Write out all of the data without omission, exactly as shown.

▶ **DATA**

────────────────

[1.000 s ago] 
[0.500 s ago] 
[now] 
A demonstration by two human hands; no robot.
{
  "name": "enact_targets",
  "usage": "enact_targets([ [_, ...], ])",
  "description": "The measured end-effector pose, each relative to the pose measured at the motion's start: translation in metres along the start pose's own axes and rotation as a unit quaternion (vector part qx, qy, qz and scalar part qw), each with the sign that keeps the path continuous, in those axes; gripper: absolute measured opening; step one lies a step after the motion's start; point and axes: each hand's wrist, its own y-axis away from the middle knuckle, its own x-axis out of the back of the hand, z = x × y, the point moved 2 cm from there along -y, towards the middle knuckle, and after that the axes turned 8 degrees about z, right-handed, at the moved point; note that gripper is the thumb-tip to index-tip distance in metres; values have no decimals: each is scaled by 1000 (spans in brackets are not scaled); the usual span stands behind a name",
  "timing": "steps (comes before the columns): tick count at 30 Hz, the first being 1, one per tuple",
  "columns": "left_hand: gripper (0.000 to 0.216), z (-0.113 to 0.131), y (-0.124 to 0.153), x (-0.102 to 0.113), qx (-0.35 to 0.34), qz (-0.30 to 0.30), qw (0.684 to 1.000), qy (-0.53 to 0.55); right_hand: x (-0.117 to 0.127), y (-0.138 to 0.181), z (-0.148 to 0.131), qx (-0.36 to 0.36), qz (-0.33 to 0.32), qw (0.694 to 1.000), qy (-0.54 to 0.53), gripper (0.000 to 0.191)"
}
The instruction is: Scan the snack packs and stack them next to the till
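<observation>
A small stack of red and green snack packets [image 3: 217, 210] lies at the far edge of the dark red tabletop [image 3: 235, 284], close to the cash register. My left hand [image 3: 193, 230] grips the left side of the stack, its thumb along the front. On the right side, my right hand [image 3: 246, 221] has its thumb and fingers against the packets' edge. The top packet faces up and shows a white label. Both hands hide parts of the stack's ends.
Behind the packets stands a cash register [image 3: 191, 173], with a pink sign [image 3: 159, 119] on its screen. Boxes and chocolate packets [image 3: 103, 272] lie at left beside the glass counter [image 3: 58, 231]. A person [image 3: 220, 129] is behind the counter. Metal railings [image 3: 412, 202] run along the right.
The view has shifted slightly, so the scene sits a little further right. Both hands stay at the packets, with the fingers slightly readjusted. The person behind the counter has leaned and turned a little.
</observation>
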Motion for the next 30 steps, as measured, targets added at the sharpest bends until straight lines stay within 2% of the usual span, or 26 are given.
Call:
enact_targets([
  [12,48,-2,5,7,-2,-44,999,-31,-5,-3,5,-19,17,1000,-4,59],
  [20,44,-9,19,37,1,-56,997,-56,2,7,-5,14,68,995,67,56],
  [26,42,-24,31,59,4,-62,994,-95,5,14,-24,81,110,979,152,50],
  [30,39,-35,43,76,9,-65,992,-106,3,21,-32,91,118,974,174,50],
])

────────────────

▶ **EXERCISE RESULT**
[1.000 s ago] 
[0.500 s ago] 
[now] 
A demonstration by two human hands; no robot.
{
  "name": "enact_targets",
  "usage": "enact_targets([ [_, ...], ])",
  "description": "The measured end-effector pose, each relative to the pose measured at the motion's start: translation in metres along the start pose's own axes and rotation as a unit quaternion (vector part qx, qy, qz and scalar part qw), each with the sign that keeps the path continuous, in those axes; gripper: absolute measured opening; step one lies a step after the motion's start; point and axes: each hand's wrist, its own y-axis away from the middle knuckle, its own x-axis out of the back of the hand, z = x × y, the point moved 2 cm from there along -y, towards the middle knuckle, and after that the axes turned 8 degrees about z, right-handed, at the moved point; note that gripper is the thumb-tip to index-tip distance in metres; values have no decimals: each is scaled by 1000 (spans in brackets are not scaled); the usual span stands behind a name",
  "timing": "steps (comes before the columns): tick count at 30 Hz, the first being 1, one per tuple",
  "columns": "left_hand: gripper (0.000 to 0.216), z (-0.113 to 0.131), y (-0.124 to 0.153), x (-0.102 to 0.113), qx (-0.35 to 0.34), qz (-0.30 to 0.30), qw (0.684 to 1.000), qy (-0.53 to 0.55); right_hand: x (-0.117 to 0.127), y (-0.138 to 0.181), z (-0.148 to 0.131), qx (-0.36 to 0.36), qz (-0.33 to 0.32), qw (0.694 to 1.000), qy (-0.54 to 0.53), gripper (0.000 to 0.191)"
}
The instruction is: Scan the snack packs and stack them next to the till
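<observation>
A small stack of red and green snack packets [image 3: 217, 210] lies at the far edge of the dark red tabletop [image 3: 235, 284], close to the cash register. My left hand [image 3: 193, 230] grips the left side of the stack, its thumb along the front. On the right side, my right hand [image 3: 246, 221] has its thumb and fingers against the packets' edge. The top packet faces up and shows a white label. Both hands hide parts of the stack's ends.
Behind the packets stands a cash register [image 3: 191, 173], with a pink sign [image 3: 159, 119] on its screen. Boxes and chocolate packets [image 3: 103, 272] lie at left beside the glass counter [image 3: 58, 231]. A person [image 3: 220, 129] is behind the counter. Metal railings [image 3: 412, 202] run along the right.
The view has shifted slightly, so the scene sits a little further right. Both hands stay at the packets, with the fingers slightly readjusted. The person behind the counter has leaned and turned a little.
</observation>
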Motion for the next 30 steps, as measured, targets added at the sharpest bends until straight lines stay within 2% of the usual span, or 26 are given.
Call:
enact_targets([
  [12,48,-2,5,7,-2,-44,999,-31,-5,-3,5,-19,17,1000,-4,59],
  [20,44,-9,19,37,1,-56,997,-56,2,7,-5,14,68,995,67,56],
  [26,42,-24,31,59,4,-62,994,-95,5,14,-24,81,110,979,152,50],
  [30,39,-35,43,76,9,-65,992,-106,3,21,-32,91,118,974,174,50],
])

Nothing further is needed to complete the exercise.